Problem to solve: Go through the data and copy each line that holds "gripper".
[Opening Recorded information section]
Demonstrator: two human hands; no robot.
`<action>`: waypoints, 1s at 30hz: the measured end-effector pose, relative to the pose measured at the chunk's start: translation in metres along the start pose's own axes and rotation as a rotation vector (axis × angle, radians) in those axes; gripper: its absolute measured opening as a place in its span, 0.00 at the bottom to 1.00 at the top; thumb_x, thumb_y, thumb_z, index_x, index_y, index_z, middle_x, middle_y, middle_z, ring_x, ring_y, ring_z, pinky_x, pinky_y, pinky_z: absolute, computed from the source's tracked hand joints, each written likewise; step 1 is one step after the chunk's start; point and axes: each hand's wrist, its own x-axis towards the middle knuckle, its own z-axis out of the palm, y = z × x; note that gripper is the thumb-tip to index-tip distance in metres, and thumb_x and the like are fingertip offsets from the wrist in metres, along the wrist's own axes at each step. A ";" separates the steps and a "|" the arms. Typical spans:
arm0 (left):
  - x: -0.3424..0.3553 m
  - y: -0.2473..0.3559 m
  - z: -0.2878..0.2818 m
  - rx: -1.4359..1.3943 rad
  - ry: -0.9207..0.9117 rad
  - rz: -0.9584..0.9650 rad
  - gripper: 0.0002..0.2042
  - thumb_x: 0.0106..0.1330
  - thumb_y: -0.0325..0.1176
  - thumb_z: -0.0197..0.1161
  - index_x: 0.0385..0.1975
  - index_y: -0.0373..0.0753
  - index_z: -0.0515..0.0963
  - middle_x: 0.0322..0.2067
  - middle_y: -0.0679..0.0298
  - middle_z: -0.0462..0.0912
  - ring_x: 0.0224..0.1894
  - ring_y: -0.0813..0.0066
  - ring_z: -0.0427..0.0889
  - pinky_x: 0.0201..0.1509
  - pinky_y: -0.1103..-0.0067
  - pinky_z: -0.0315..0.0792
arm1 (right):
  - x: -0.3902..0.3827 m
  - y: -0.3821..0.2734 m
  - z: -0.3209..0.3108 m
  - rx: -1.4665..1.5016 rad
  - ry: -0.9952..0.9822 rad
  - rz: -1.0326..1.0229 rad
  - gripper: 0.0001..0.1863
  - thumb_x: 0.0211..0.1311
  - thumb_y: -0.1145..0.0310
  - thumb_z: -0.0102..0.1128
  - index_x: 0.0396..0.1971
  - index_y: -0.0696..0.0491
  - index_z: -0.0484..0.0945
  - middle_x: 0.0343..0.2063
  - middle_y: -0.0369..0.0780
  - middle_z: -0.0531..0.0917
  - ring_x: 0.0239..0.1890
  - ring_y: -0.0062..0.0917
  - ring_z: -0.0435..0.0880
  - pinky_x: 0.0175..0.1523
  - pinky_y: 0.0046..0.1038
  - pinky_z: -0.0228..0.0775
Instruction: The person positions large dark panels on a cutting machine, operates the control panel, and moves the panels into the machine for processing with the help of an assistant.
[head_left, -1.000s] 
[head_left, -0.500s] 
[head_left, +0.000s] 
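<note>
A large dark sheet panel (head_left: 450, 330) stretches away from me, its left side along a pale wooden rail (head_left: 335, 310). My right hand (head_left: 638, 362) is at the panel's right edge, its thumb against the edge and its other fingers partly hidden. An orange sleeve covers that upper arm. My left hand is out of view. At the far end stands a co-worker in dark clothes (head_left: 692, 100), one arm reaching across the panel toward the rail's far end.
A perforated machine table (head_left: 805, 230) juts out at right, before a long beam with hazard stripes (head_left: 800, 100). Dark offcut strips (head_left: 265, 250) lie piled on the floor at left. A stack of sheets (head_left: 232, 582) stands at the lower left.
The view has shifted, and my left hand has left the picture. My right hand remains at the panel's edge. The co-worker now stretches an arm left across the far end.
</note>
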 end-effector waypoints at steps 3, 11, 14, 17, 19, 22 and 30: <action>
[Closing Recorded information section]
Answer to this exercise:
`<action>`: waypoints, 1s at 30hz: the measured end-effector pose, relative to the pose measured at the chunk's start: translation in metres along the start pose's own axes and rotation as a rotation vector (axis × angle, radians) in those axes; gripper: its absolute measured opening as a place in its span, 0.00 at the bottom to 1.00 at the top; thumb_x, thumb_y, thumb_z, index_x, index_y, index_z, middle_x, middle_y, middle_z, ring_x, ring_y, ring_z, pinky_x, pinky_y, pinky_z: absolute, computed from the source's tracked hand joints, each written likewise; step 1 is one step after the chunk's start; point and axes: each hand's wrist, its own x-axis towards the middle knuckle, its own z-axis out of the palm, y = z × x; note that gripper is the thumb-tip to index-tip distance in metres, and thumb_x and the like are fingertip offsets from the wrist in metres, along the wrist's own axes at each step. A ";" separates the steps and a "|" the arms. Typical spans:
  - gripper: 0.0002..0.2042
  - gripper: 0.0001..0.1863

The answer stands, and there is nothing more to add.